Reproduce every line of the material, exactly as given.

━━━━━ SUPPLIED DATA ━━━━━

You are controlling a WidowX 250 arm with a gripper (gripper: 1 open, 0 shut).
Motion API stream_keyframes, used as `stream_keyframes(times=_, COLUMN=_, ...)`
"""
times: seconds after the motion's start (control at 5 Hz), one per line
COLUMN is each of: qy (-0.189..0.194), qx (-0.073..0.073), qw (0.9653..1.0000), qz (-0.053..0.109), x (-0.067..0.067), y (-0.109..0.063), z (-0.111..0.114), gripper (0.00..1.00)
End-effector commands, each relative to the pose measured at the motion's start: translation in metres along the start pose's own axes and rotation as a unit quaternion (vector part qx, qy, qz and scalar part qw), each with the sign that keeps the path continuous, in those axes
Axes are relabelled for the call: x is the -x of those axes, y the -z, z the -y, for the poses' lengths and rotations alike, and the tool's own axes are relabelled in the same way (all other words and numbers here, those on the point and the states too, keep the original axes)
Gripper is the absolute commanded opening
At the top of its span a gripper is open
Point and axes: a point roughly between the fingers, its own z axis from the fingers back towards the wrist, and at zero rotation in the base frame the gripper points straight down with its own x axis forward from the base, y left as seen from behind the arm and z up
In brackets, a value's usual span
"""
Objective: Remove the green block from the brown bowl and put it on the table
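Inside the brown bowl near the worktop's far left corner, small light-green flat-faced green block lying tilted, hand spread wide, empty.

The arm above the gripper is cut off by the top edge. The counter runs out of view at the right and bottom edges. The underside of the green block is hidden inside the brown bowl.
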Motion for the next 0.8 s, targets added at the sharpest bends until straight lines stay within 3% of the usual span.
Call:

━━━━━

**ANSWER**
You are controlling a WidowX 250 arm with a gripper (gripper: 1 open, 0 shut).
Motion API stream_keyframes, used as `stream_keyframes(times=_, COLUMN=_, ...)`
"""
times: seconds after the motion's start (control at 5 Hz), one per line
COLUMN is each of: qy (-0.189..0.194), qx (-0.073..0.073), qw (0.9653..1.0000), qz (-0.053..0.109), x (-0.067..0.067), y (-0.109..0.063), z (-0.111..0.114), gripper (0.00..1.00)
End-effector commands, each relative to the pose measured at the motion's start: translation in metres along the start pose's own axes and rotation as a unit quaternion (vector part qx, qy, qz and scalar part qw), each with the sign that keeps the path continuous, in those axes
Axes are relabelled for the call: x is the -x of those axes, y the -z, z the -y, for the poses' lengths and rotations alike, and the tool's own axes are relabelled in the same way (all other words and numbers here, those on the point and the states too, keep the original axes)
Gripper is the absolute commanded opening
At the top of its span a gripper is open
Point and axes: a point roughly between the fingers, its own z axis from the fingers back towards the wrist, and at zero rotation in the base frame the gripper points straight down with its own x axis forward from the base, y left as seen from behind the arm and z up
In brackets, a value's usual span
"""
Objective: Remove the green block from the brown bowl and put it on the table
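Inside the brown bowl near the worktop's far left corner, small light-green flat-faced green block lying tilted, hand spread wide, empty.

The arm above the gripper is cut off by the top edge. The counter runs out of view at the right and bottom edges. The underside of the green block is hidden inside the brown bowl.
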Motion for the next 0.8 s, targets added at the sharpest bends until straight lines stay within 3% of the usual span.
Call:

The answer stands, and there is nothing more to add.